→ Exercise: Would you give the entries below again in full, exactly as they stand?

→ Data section:
=======

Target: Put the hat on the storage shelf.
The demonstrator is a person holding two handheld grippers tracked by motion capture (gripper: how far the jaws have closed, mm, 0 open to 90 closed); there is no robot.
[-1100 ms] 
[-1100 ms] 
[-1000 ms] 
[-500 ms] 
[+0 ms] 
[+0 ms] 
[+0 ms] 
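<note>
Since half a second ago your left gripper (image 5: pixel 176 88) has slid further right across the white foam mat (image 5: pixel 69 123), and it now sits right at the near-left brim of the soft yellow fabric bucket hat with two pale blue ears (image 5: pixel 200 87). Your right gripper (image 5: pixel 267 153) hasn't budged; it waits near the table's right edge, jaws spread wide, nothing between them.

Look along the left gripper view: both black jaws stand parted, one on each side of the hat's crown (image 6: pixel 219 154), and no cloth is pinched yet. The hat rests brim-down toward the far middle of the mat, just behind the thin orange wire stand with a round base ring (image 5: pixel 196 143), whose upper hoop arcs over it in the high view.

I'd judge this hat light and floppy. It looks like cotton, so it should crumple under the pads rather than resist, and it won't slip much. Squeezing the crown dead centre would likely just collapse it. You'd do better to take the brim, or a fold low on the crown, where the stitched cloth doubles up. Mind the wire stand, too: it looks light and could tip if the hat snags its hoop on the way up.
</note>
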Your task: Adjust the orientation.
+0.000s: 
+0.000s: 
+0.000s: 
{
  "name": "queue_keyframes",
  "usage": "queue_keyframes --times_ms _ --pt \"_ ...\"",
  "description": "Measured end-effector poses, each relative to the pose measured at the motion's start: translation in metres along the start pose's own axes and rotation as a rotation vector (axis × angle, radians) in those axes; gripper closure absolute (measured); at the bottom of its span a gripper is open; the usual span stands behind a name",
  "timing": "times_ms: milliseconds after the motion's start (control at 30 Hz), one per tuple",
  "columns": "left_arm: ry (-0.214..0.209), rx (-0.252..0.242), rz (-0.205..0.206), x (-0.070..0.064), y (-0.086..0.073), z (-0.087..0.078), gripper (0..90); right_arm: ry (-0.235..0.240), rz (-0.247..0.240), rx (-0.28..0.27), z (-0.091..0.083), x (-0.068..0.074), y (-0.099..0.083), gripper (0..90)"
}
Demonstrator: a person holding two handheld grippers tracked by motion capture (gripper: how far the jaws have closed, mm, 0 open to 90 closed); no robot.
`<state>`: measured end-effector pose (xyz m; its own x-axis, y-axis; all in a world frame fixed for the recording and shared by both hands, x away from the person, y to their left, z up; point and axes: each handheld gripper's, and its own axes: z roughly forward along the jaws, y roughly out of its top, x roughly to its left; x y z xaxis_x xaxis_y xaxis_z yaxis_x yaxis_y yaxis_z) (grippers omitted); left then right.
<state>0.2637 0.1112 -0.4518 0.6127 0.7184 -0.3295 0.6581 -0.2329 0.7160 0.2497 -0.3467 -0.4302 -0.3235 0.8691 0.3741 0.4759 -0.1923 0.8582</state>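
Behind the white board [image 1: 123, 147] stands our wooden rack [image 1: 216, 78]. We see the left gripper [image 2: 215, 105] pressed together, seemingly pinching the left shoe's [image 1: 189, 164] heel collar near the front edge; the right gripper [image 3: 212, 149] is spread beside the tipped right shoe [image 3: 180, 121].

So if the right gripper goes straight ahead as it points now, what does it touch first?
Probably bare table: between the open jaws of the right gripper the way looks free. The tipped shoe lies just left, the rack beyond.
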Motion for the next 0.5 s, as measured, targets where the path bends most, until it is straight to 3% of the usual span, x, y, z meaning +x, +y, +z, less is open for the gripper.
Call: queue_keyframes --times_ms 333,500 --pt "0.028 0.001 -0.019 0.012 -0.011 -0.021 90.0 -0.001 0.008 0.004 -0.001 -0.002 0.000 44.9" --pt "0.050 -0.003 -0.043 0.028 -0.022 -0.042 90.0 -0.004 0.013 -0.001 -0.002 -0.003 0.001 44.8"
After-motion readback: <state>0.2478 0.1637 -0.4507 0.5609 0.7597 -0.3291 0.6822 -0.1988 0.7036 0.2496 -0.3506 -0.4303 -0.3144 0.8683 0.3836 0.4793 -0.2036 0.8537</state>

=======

→ Result for this task:
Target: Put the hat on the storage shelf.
The demonstrator is a person holding two handheld grippers tracked by motion capture (gripper: how far the jaws have closed, mm, 0 open to 90 closed); there is no robot.
[-1100 ms] 
[-1100 ms] 
[-1000 ms] 
[-500 ms] 
[+0 ms] 
[+0 ms] 
[+0 ms] 
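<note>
Since half a second ago your left gripper (image 5: pixel 176 88) has slid further right across the white foam mat (image 5: pixel 69 123), and it now sits right at the near-left brim of the soft yellow fabric bucket hat with two pale blue ears (image 5: pixel 200 87). Your right gripper (image 5: pixel 267 153) hasn't budged; it waits near the table's right edge, jaws spread wide, nothing between them.

Look along the left gripper view: both black jaws stand parted, one on each side of the hat's crown (image 6: pixel 219 154), and no cloth is pinched yet. The hat rests brim-down toward the far middle of the mat, just behind the thin orange wire stand with a round base ring (image 5: pixel 196 143), whose upper hoop arcs over it in the high view.

I'd judge this hat light and floppy. It looks like cotton, so it should crumple under the pads rather than resist, and it won't slip much. Squeezing the crown dead centre would likely just collapse it. You'd do better to take the brim, or a fold low on the crown, where the stitched cloth doubles up. Mind the wire stand, too: it looks light and could tip if the hat snags its hoop on the way up.
</note>
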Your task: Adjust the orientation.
+0.000s: 
+0.000s: 
+0.000s: 
{
  "name": "queue_keyframes",
  "usage": "queue_keyframes --times_ms _ --pt \"_ ...\"",
  "description": "Measured end-effector poses, each relative to the pose measured at the motion's start: translation in metres along the start pose's own axes and rotation as a rotation vector (axis × angle, radians) in those axes; gripper closure absolute (measured); at the bottom of its span a gripper is open; the usual span stands behind a name",
  "timing": "times_ms: milliseconds after the motion's start (control at 30 Hz), one per tuple",
  "columns": "left_arm: ry (-0.214..0.209), rx (-0.252..0.242), rz (-0.205..0.206), x (-0.070..0.064), y (-0.086..0.073), z (-0.087..0.078), gripper (0..90); right_arm: ry (-0.235..0.240), rz (-0.247..0.240), rx (-0.28..0.27), z (-0.091..0.083), x (-0.068..0.074), y (-0.099..0.083), gripper (0..90)"
}
Demonstrator: a person holding two handheld grippers tracked by motion capture (gripper: how far the jaws have closed, mm, 0 open to 90 closed); no robot.
`<state>`: measured end-effector pose (xyz m; its own x-axis, y-axis; all in a world frame fixed for the recording and shared by both hands, x away from the person, y to their left, z up; point and axes: each handheld gripper's, and its own axes: z roughly forward along the jaws, y roughly out of its top, x roughly to its left; x y z xaxis_x xaxis_y xaxis_z yaxis_x yaxis_y yaxis_z) (grippers omitted); left then right.
<state>0.2637 0.1112 -0.4518 0.6127 0.7184 -0.3295 0.6581 -0.2329 0.7160 0.2497 -0.3467 -0.4302 -0.3235 0.8691 0.3741 0.4759 -0.1923 0.8582</state>
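Behind the white board [image 1: 123, 147] stands our wooden rack [image 1: 216, 78]. We see the left gripper [image 2: 215, 105] pressed together, seemingly pinching the left shoe's [image 1: 189, 164] heel collar near the front edge; the right gripper [image 3: 212, 149] is spread beside the tipped right shoe [image 3: 180, 121].

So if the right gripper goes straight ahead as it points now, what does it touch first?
Probably bare table: between the open jaws of the right gripper the way looks free. The tipped shoe lies just left, the rack beyond.
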Motion for the next 0.5 s, as measured, targets where the path bends most, until it is straight to 3% of the usual span, x, y, z meaning +x, +y, +z, less is open for the gripper.
Call: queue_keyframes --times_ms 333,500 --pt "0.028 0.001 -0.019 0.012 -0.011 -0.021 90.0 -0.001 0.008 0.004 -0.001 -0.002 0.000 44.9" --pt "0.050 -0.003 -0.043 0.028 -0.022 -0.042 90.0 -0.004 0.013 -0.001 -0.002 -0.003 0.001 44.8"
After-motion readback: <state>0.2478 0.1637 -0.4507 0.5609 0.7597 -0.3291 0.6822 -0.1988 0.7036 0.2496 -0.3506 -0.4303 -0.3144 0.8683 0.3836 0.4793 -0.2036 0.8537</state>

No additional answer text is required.